Osmate - Il maligno nel campanile

 

Una volta il monte Pelada era tutto ricoperto da una rigogliosa vegetazione. E su quel monte, a picco sul lago di Monate, aveva stabilito la sua dimora il Maligno.

Un bel mattino giunse da quelle parti un cavaliere piuttosto male in arnese, tutto vestito di nero, che montava un destriero nero come il carbone. Andava al piccolo trotto lungo il sentiero ai piedi del monte e arrivato ad un certo punto fermò il cavallo e gli mormorò alcune parole nell'orecchio: l'animale lo guardò con occhi tristi e partì tutto solo facendo a ritroso la strada già percorsa.

L'uomo stette un momento a guardare il cavallo che si allontanava, poi raccolse la sua poca roba e si incamminò su per il monte. Quelli che lo avevano visto arrivare dicevano che il diavolo che stava sul monte aveva trovato compagnia.

Qualche settimana dopo, nella piccola chiesa di Osmate capitò un eremita col saio ed un lungo bastone, che chiedeva di confessarsi e comunicarsi. Era l'uomo tutto nero che quindi non era un demonio, né un suo parente, perché a quegli esseri simili cose erano proibite.

Passò ancora qualche settimana, poi lo stesso eremita fece presente al parroco che la piccola campanella posta sopra la porta della sacrestia non bastava al richiamo dei fedeli; occorreva un campanile con delle vere campane e chiese il permesso di poterlo erigere a sue spese e se non aveva nulla in contrario se lo dotava di tre campane.
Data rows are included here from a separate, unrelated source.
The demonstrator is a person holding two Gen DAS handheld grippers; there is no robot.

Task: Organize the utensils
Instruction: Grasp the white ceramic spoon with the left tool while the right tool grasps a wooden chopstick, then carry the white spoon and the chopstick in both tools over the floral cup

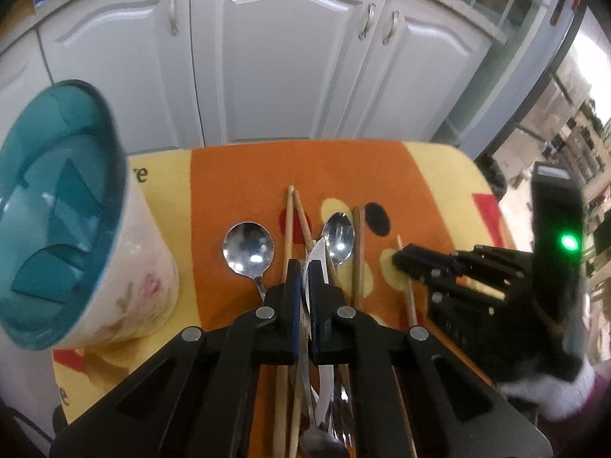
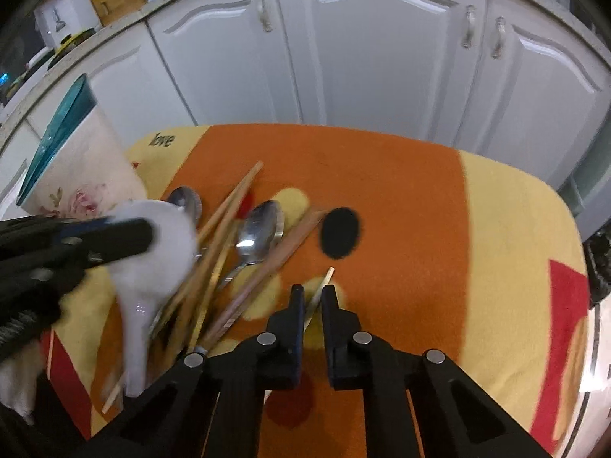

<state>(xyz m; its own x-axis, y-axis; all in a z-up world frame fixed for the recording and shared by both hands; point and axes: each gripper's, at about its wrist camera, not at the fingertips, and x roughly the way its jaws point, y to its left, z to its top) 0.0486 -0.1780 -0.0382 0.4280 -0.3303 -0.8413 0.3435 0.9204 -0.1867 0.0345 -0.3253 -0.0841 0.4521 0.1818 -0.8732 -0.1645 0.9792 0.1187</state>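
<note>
Left tongs (image 1: 304, 267) — clamped on a glossy white ceramic soup spoon (image 2: 152, 252), gripped at the bowl, the handle trailing into the heap. Right tongs (image 2: 312, 293) — pinched on a thin pale wooden chopstick (image 2: 322, 284) lying apart from the rest. Beside them: steel spoons (image 1: 248, 248), more wooden chopsticks (image 1: 289, 229), on an orange-and-yellow towel (image 2: 401, 198) over the bench. Teal-lined floral ceramic holder (image 1: 65, 206) stands left. Step judged: pick-up made, both sides. Next calls for lifting clear, then lowering handle-first into the holder. Towel print reads "love" (image 2: 162, 139).

Dim indoor light, fisheye warp (edges dark)
</note>
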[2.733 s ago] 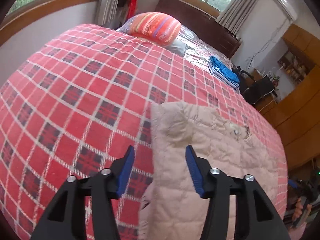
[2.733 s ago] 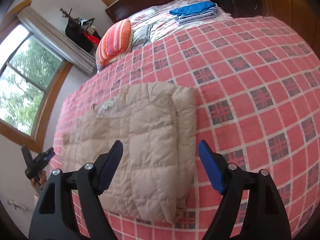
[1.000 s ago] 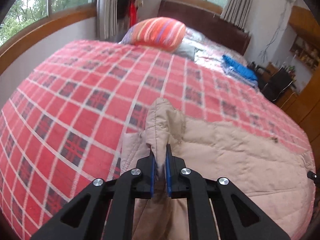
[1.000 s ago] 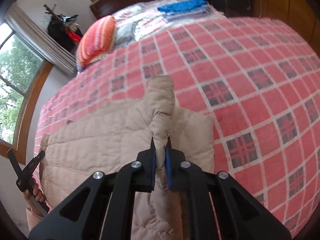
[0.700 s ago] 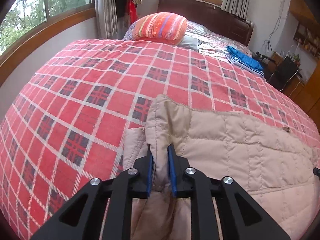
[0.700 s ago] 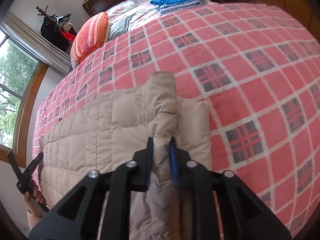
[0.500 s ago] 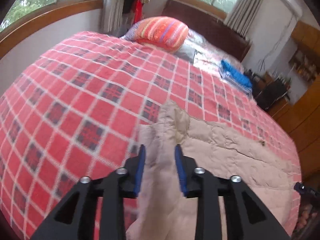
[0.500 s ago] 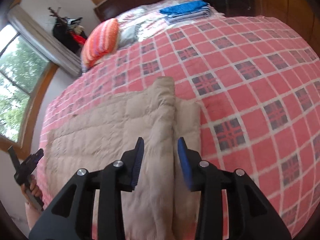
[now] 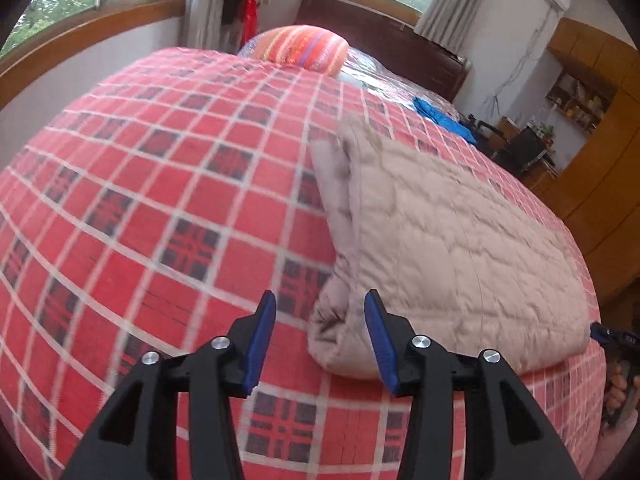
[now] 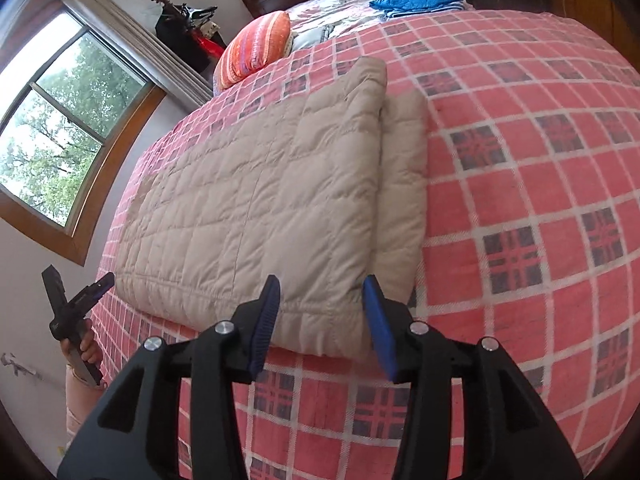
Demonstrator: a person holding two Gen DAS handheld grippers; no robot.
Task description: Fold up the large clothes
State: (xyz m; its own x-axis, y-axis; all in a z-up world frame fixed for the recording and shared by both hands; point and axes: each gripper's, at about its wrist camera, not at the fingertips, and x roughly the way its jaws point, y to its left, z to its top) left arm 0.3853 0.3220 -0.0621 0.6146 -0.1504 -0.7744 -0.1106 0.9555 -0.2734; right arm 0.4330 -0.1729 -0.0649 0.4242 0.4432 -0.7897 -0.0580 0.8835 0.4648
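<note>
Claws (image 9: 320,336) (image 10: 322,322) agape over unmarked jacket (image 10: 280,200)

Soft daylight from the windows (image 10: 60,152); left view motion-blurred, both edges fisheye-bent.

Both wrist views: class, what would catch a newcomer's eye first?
A beige quilted coat lies folded on the red plaid bedspread, near its front edge. Both grippers, left and right, hang open over its near end. A striped pillow sits by the headboard.
</note>
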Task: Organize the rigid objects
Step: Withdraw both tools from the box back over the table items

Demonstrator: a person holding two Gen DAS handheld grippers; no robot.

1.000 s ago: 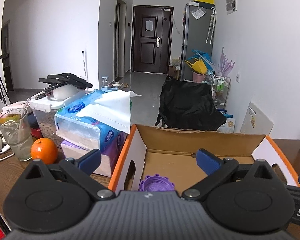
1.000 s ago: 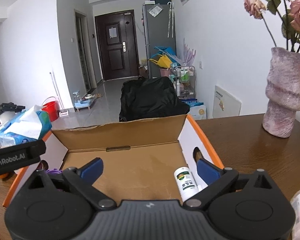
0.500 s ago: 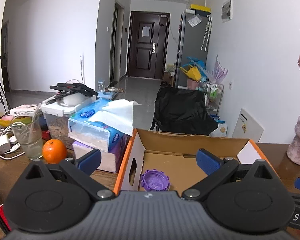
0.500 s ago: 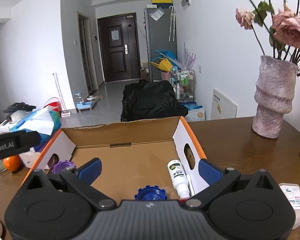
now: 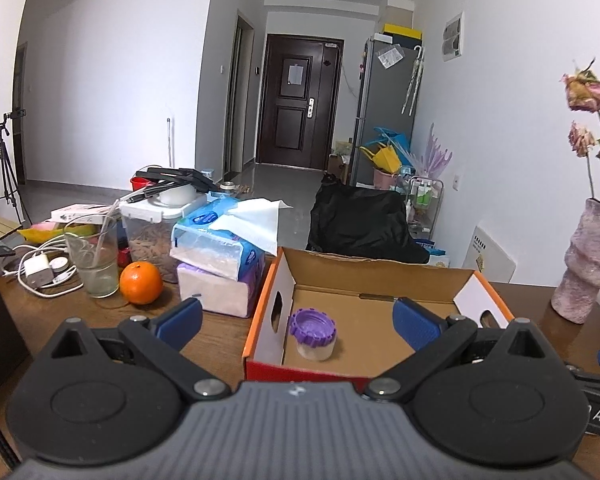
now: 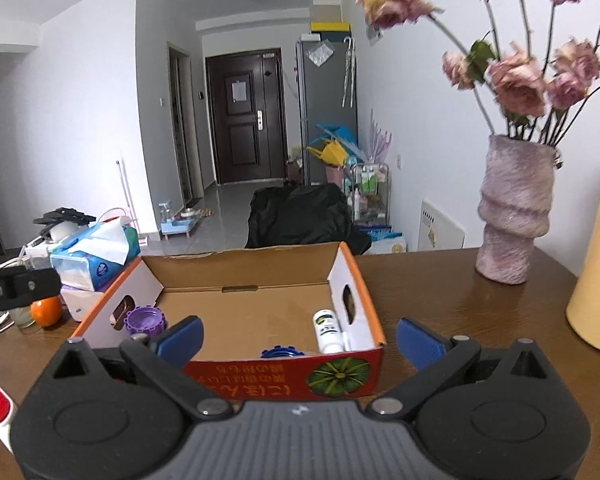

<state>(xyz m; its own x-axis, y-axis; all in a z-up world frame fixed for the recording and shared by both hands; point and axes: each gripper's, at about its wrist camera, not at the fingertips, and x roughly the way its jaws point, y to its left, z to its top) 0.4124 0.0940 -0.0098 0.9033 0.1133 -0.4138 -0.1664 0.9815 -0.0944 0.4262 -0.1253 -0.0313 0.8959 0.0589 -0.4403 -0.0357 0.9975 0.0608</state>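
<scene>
Cardboard box (image 6: 244, 304) with orange edges and a red front panel sits open on the brown wooden table (image 6: 440, 292), and both grippers are held just in front of it with nothing in them. Left gripper (image 5: 296, 322) has its blue-tipped fingers spread wide apart, empty, and from its view the purple-capped jar (image 5: 314, 334) stands upright inside the box near the left wall, right ahead between the two fingers but a bit beyond them, not touched. Right gripper (image 6: 298, 336) is also wide open and empty, hovering in front of the box's red panel. In the right wrist view the white bottle (image 6: 328, 330) with the green label lies on its side against the right wall of the box, ahead and slightly right of centre, and a blue toothed cap (image 6: 282, 352) peeks just over the front wall, near the middle of the gap between the fingers. Same purple jar shows at the left inside corner there too. Outside the box on the left there's a tissue pack (image 5: 220, 246) stacked on another pack, an orange (image 5: 141, 283) and a glass (image 5: 92, 258) just beside it. On the right a pink vase (image 6: 514, 212) with dried roses stands well apart from the box, and something yellow (image 6: 598, 276) sits at the far right edge
</scene>
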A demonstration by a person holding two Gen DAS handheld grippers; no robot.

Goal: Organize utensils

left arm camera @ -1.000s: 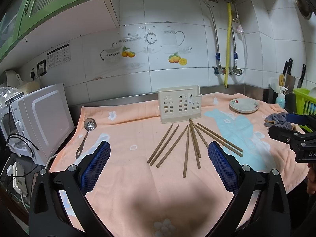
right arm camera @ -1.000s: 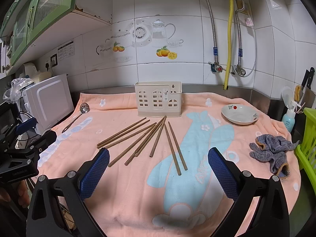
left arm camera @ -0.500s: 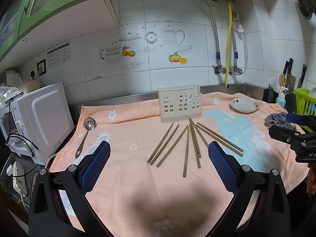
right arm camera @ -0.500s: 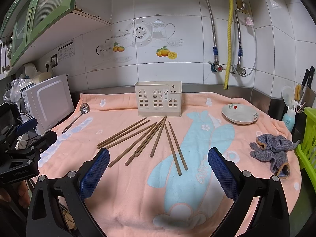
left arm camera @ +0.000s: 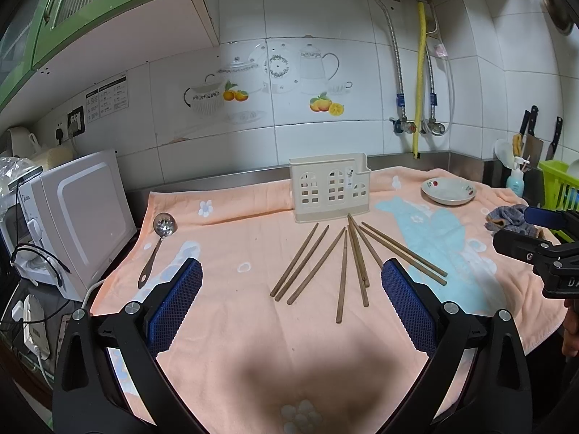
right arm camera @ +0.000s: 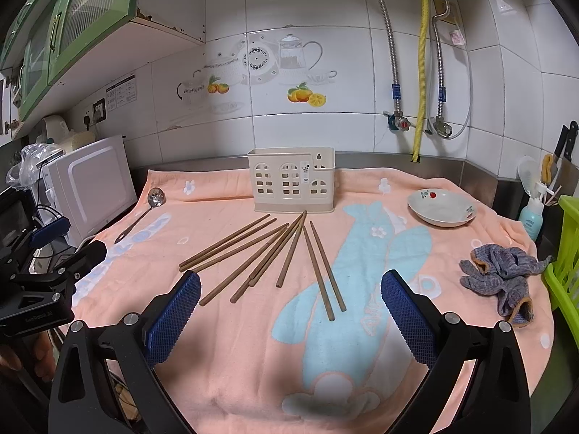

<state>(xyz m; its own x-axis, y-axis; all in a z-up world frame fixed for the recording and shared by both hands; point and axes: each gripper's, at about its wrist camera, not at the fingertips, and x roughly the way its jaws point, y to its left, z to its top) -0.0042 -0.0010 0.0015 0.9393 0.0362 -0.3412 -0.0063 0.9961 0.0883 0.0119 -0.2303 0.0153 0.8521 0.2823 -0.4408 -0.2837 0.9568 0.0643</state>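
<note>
Several brown wooden chopsticks [left arm camera: 343, 260] [right arm camera: 267, 249] lie fanned out on an orange towel [left arm camera: 231, 325] [right arm camera: 235, 343], just in front of a cream plastic utensil holder [left arm camera: 330, 192] [right arm camera: 291, 180] that stands upright. A metal slotted ladle [left arm camera: 156, 246] [right arm camera: 141, 214] lies at the towel's left edge. My left gripper [left arm camera: 289, 278] is open and empty, hovering near the towel's front, short of the chopsticks. My right gripper [right arm camera: 289, 285] is open and empty, also short of the chopsticks. Each gripper shows at the edge of the other's view.
A white microwave [left arm camera: 76, 217] [right arm camera: 90, 184] stands left of the towel. A white bowl [left arm camera: 448, 191] [right arm camera: 440, 207] and a grey rag [left arm camera: 510, 218] [right arm camera: 503, 275] lie at the right. A green rack [right arm camera: 568, 264], a bottle [right arm camera: 531, 214] and knives [left arm camera: 532, 130] are at the far right.
</note>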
Ottenuto il permesso, l'eremita non perse tempo e meno di tre mesi dopo, a fianco della chiesa, sorse il campanile con tre nuove e lucenti campane.

Intanto, sulla cima del monte, il Maligno cominciava ad agitarsi: non capiva cosa stesse succedendo ma sentiva che sarebbe accaduto qualcosa di poco piacevole per lui. Così decise di scendere in paese per cercare di capire di cosa si trattava.

Un mattino, mentre il Maligno si accingeva a scendere al paese, le campane si misero a suonare per la prima volta e quel suono lo bloccò: capì subito che doveva essere opera del vecchio eremita e che se voleva continuare a scendere in paese doveva venire a patti con lui. Le trattative furono lunghe ma, alla lfine, si venne ad un accordo: il Diavolo avrebbe potuto svolgere la sua opera in paese solo nelle ore comprese tra l'Ave della sera e quella del mattino.

E difatti così avvenne. Ma una notte, il Maligno decise che era ora di farla finita: doveva far tacere le campane. Una notte, si infilò di nascosto nel campanile e legò le campane con nodi così stretti che nessuno avrebbe potuto scioglierli. Venne l'alba, e inutilmente il campanaro, attaccato alle corde, si sforzò di suonare le campane.

Il Maligno, dall'alto del campanile dove si trovava, provò una grande gioia e gustava la sua vittoria.

Ma come dice il proverbio "Il diavolo fa le pentole ma non i coperchi" e difatti proprio quella mattina il santo eremita, forse per ispirazione divina, era sceso in paese. A lui si rivolse sbigottito il campanaro e il sant'uomo subito capì che c'era lo zampino del Diavolo. Indossò allora i paramenti sacri, salì sul campanile e sciolse i nodi che legavano le campane, spruzzandole con l'acqua benedetta.

Un fracasso orribile si udì nell'aria. Il Maligno era bloccato nel campanile: non poteva scendere e fuggire. Di fronte a lui stava ritto il vecchio eremita che lo minacciava con l'acqua benedetta. Fu costretto a stipulare un altro patto, obbligandosi a lasciare per sempre la zona entro pochi giorni.

Se ne andò dal suo rifugio sul monte Pelada lasciando dietro di sé solo terra bruciata e ancor oggi, sulla parete rocciosa del monte, dove non crescono né erba, né arbusti, si nota la spaccatura entro la quale, secondo la leggenda, il Maligno scomparve per non tornare mai più nei paesi sorti attorno al lago di Monate.